Question 8 invites respondents to answer the following question: “Most of the medicines for rare diseases are innovative medicines. However, in some cases, an older, well-known medicine for a common disease can be repurposed (i.e. using existing licensed medicines for new medical uses) to treat a rare disease. In your view, what would be the appropriate way to award innovative medicines in cases where other treatments are available?”

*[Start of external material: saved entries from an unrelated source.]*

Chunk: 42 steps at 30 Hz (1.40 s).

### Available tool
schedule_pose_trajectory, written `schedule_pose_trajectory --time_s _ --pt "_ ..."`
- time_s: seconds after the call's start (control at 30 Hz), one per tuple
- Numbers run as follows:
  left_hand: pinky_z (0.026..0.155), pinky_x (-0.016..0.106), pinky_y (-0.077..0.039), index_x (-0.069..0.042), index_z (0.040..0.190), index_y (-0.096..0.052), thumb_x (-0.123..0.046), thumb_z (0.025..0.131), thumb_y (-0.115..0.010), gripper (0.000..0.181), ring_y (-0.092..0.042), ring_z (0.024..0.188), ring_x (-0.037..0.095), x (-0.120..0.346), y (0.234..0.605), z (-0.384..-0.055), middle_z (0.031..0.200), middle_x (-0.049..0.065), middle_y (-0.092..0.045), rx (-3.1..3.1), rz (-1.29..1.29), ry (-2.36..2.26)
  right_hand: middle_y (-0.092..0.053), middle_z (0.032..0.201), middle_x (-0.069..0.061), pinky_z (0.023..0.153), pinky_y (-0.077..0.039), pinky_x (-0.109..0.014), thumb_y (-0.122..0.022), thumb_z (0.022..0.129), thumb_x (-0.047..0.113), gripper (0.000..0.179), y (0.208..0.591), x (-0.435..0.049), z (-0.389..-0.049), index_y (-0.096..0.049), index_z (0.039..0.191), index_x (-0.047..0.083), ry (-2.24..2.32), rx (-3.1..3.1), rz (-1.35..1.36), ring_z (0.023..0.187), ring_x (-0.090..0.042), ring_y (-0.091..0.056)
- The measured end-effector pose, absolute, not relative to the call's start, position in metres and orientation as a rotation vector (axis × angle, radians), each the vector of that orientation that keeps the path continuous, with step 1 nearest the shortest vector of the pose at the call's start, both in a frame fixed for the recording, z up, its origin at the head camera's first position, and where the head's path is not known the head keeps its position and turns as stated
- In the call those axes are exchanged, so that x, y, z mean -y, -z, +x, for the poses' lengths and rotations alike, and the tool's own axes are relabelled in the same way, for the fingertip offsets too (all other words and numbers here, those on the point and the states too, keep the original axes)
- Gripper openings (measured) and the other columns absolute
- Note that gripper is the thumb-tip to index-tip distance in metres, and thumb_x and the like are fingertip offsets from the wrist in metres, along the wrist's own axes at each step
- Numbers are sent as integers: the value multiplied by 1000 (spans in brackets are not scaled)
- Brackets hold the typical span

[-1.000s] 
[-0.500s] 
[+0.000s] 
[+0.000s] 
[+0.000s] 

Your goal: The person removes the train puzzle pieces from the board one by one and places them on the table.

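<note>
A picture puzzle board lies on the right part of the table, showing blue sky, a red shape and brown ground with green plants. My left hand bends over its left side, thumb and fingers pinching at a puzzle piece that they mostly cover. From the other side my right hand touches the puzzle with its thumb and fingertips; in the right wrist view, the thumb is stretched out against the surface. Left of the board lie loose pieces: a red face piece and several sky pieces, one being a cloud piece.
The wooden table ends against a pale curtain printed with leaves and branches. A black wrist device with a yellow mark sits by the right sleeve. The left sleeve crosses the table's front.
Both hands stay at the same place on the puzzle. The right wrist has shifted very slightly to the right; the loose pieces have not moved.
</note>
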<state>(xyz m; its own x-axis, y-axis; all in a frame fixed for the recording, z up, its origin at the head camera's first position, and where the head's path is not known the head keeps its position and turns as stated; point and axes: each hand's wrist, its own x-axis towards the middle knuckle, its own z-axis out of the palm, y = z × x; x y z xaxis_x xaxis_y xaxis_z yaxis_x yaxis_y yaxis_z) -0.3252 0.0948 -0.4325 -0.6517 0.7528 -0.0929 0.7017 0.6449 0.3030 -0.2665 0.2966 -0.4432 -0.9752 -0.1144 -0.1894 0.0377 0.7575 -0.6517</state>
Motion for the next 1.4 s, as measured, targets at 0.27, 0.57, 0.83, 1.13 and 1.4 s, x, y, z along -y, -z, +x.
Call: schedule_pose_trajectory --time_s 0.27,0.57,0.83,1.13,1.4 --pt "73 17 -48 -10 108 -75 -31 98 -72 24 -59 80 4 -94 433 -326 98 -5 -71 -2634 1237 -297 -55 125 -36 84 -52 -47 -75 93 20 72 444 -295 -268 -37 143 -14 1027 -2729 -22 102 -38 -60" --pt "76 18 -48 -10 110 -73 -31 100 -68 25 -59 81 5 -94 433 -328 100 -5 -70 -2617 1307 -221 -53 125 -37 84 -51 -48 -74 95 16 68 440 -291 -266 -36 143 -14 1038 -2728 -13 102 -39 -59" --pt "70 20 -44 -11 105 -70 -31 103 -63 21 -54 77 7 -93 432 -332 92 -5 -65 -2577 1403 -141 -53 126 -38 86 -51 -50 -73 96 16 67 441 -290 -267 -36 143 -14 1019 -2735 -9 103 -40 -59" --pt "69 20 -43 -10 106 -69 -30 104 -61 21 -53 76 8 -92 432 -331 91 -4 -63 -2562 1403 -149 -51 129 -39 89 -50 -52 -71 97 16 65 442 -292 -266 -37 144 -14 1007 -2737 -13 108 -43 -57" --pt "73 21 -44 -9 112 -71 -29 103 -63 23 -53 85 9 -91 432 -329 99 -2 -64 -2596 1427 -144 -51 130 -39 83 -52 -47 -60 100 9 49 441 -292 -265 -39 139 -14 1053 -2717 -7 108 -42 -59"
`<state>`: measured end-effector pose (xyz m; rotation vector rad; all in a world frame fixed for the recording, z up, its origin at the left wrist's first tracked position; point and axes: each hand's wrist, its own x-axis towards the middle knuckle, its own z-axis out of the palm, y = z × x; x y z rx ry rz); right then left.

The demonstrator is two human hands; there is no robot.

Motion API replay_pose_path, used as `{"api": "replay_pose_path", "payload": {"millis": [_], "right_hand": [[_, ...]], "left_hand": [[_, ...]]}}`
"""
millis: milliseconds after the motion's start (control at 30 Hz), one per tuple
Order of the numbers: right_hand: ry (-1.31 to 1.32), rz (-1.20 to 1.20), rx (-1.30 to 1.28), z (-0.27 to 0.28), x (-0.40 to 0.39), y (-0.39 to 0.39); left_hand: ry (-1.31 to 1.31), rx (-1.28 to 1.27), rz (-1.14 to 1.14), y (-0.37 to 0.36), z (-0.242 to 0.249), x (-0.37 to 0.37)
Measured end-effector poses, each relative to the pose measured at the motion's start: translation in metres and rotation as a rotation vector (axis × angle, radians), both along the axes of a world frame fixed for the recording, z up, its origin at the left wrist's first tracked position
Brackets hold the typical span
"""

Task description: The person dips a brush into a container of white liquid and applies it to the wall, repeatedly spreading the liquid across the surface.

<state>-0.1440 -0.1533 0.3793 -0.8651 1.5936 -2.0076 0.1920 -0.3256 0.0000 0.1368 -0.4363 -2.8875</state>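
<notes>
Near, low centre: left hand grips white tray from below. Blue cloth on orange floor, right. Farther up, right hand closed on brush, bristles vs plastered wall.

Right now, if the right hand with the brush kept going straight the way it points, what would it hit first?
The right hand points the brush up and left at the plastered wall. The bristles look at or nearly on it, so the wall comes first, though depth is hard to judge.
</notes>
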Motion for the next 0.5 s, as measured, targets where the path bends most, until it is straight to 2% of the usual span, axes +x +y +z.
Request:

The question is then followed by three possible answers:

1. Both new, innovative medicines and well-known medicines repurposed to treat a rare disease should receive the same reward

2. New, innovative medicines to treat a rare disease should receive an enhanced reward

3. Do not know/cannot answer

EuropaBio has chosen to respond to question with option number 1, namely that both new innovative medicines and well-known medicines repurposed to treat a rare disease should receive the same reward.

EuropaBio, and its members, are strong advocates of encouraging a positive environment for breakthrough innovation. However, we believe medicines that have been repurposed in other disease areas or indications for new medical uses can also have tremendous value. We feel it is not the technology itself that should be rewarded, but rather, the value it brings to patients and society that should be recognised.

In the Regulation on Orphan Medicinal Products (EC 141/2000), the legislation states that an orphan designation can be granted when the product is “intended for the diagnosis, prevention, or treatment of a life-threatening condition, seriously debilitating or serious and chronic condition in the Community and that without incentives, it is unlikely that the marketing of the medicinal product in the Community would generate sufficient return to justify the necessary development.” Such incentives are key in encouraging investment in repurposing products for rare indications, which may not be economically viable under other circumstances without incentive.

Furthermore, orphan designations are granted only when there is insufficient treatment for a particular condition, or when the product is safer, more effective, or clinically superior when compared to existing treatments. A potential medicine does not need to be a breakthrough innovation to greatly improve the quality of life and management of a condition. Encouraging sponsors to explore existing medicines as potential therapies for other conditions with unmet medical need should continue to be encouraged as, in some cases, a repurposed product may also present more value to a rare disease community than a new molecular entity. It is, therefore, the value of the product, not how it was developed, that should be rewarded.